Hélio dos Anjos fala sobre função no futebol do Náutico: "Não tenho intenção de ter a chave do clube"
A comissão técnica do Náutico detalhou a nova estrutura do departamento de futebol para 2026
Publicado: 16/12/2025 às 19:12
Hélio dos Anjos, técnico do Náutico (Rafael Vieira/CNC)
Em entrevista coletiva de apresentação para a temporada nesta terça-feira (16) no CT Wilson Campos, a comissão técnica do Náutico falou sobre a nova estrutura do departamento de futebol do clube, que será comandado pelos treinadores Hélio e Guilherme dos Anjos.
Para a temporada de 2026, o comando técnico do Timbu será o grande responsável por conduzir os assuntos relacionados ao futebol, não existindo profissionais no departamento. Segundo Hélio dos Anjos, a decisão foi tomada em conjunto com o executivo e a responsabilidade pelos resultados será totalmente dos comandantes.
“Eu não tenho intenção nenhuma de ter chave de clube. Também não tenho intenção nenhuma de sobrepor a um comando muito estruturado e bem executado pelo nosso presidente. Ninguém impôs para termos essa posição no departamento de futebol. Se hoje nós estamos aqui com esse propósito, é porque construímos algo no passado recente”, disse Hélio.
“Nos colocamos em uma situação no ano passado de centralizar as decisões do futebol e as coisas deram certo. Nós temos a consistência de que virão críticas, mas também tenho a consciência de que vai acontecer elogios, porque nós vamos ganhar. A responsabilidade de resultado no Náutico é minha, como foi desde que eu cheguei aqui, não abro mão desta responsabilidade”, completou.
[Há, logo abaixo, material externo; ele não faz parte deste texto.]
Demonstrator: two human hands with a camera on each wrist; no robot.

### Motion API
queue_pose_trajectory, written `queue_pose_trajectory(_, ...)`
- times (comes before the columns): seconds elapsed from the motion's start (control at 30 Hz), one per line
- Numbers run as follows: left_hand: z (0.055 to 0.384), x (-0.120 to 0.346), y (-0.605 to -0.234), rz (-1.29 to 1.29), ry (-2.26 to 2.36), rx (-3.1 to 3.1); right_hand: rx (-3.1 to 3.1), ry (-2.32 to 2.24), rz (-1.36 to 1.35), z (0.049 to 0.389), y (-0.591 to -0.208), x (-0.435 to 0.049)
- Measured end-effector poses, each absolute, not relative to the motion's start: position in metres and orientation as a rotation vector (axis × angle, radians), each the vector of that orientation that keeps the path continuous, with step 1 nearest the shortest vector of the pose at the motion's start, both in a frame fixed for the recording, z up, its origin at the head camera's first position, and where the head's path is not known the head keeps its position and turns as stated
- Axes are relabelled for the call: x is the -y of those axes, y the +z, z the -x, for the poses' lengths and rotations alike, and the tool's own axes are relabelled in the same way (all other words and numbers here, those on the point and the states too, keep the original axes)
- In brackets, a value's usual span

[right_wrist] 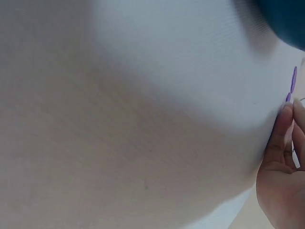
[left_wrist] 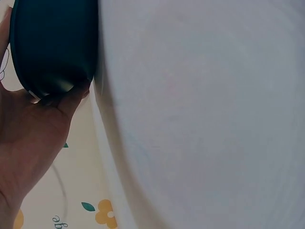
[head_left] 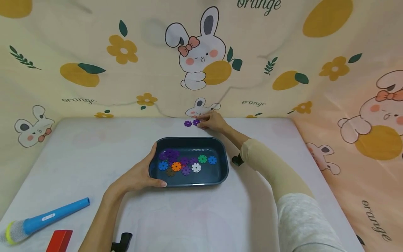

Agora também técnico oficialmente do Náutico, Guilherme dos Anjos detalhou os trabalhos que vêm sendo feitos na busca de contratações no mercado. Os dois treinadores alvirrubros são os principais responsáveis pela montagem do elenco da próxima temporada.
“Vimos inúmeras pessoas preocupadas de como seria essa montagem do elenco feita por nós, e ela é realmente feita em conjunto e com inúmeros critérios desenvolvidos internamente, para que a gente possa ser assertivo. Tivemos algumas dificuldades iniciais em função das dificuldades que o mercado impôs. Depois a gente foi se adaptando e o mercado também passou a se adaptar”, externou Guilherme dos Anjos.
“O mais importante construído por nós foi a paciência de entender que precisamos ser bastante criteriosos e não abrir mão desse critério. Lá na frente a gente vai entender o quão foi válido esse critério e se vale a pena modificar ele de alguma forma, mas não abrir mão dele. É um conjunto de fatores, critérios e tomadas de decisão. E a responsabilidade vai ser acima de tudo nossa”, concluiu.